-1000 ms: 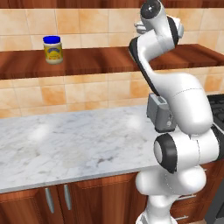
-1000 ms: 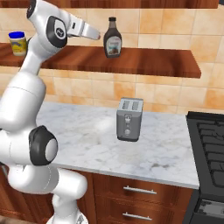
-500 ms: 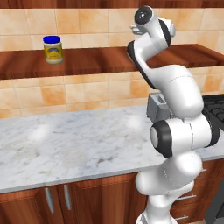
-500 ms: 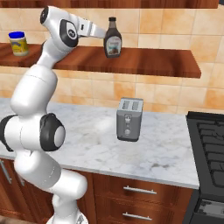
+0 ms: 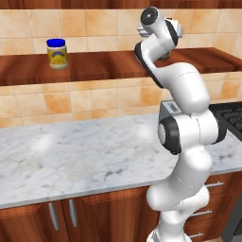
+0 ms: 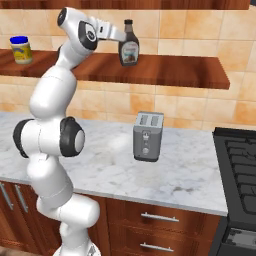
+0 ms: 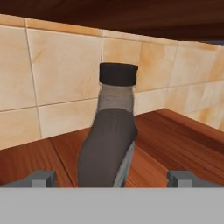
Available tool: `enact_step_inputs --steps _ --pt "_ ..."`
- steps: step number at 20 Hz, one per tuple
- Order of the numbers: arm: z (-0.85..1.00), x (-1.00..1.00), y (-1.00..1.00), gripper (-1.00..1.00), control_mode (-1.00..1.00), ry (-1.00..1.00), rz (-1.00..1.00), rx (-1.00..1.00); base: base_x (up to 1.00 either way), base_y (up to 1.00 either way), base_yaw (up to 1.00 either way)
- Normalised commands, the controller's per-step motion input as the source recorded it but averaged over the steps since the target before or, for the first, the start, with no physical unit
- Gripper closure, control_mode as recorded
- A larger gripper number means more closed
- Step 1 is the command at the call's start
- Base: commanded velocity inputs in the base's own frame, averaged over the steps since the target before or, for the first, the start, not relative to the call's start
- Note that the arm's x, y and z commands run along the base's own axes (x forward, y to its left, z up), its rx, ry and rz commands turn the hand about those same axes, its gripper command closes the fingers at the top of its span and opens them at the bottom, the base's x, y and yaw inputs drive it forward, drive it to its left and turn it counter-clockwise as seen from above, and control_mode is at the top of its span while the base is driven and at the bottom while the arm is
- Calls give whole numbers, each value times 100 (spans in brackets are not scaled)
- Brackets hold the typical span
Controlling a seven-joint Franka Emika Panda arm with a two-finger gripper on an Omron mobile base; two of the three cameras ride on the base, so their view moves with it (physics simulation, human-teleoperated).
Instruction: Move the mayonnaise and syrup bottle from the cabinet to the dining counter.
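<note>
The syrup bottle (image 6: 129, 48), dark brown with a black cap, stands upright on the cabinet shelf (image 6: 180, 71) against the tan tiles. In the hand view the syrup bottle (image 7: 108, 140) is close and centred, its lower body between my two fingertips (image 7: 42, 178). My gripper (image 6: 123, 41) is open, level with the bottle's shoulder and right beside it; its fingers stand wide on either side without touching. The mayonnaise (image 5: 57, 53), a blue-lidded jar, sits far to the left on the same shelf (image 5: 104, 66). In the right base view the mayonnaise (image 6: 20, 49) is behind my arm's left side.
A silver toaster (image 6: 148, 136) stands on the marble wall counter (image 6: 190, 172) below the shelf. A black stove (image 6: 240, 165) lies at the right. Wooden base cupboards (image 5: 61, 217) run under the counter. A dark wooden board (image 7: 131, 17) hangs low over the shelf.
My arm has stretched forward and to the right along the shelf, bringing the hand from short of the syrup bottle to right around it. The bottle and the jar have not moved.
</note>
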Motion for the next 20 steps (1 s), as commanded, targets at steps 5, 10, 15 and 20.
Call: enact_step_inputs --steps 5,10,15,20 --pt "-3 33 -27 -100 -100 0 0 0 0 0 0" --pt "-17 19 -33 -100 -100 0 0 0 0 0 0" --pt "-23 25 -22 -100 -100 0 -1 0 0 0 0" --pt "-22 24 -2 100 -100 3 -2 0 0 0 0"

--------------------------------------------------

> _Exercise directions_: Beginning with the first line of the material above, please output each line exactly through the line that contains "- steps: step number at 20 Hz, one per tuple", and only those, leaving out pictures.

> _Answer to this exercise_:
-1000 ms: 
-1000 ms: 
-500 ms: 
-500 ms: 
+0 ms: 
+0 ms: 
+0 ms: 
Available tool: `enact_step_inputs --steps _ --pt "_ ..."`
- steps: step number at 20 Hz, one per tuple

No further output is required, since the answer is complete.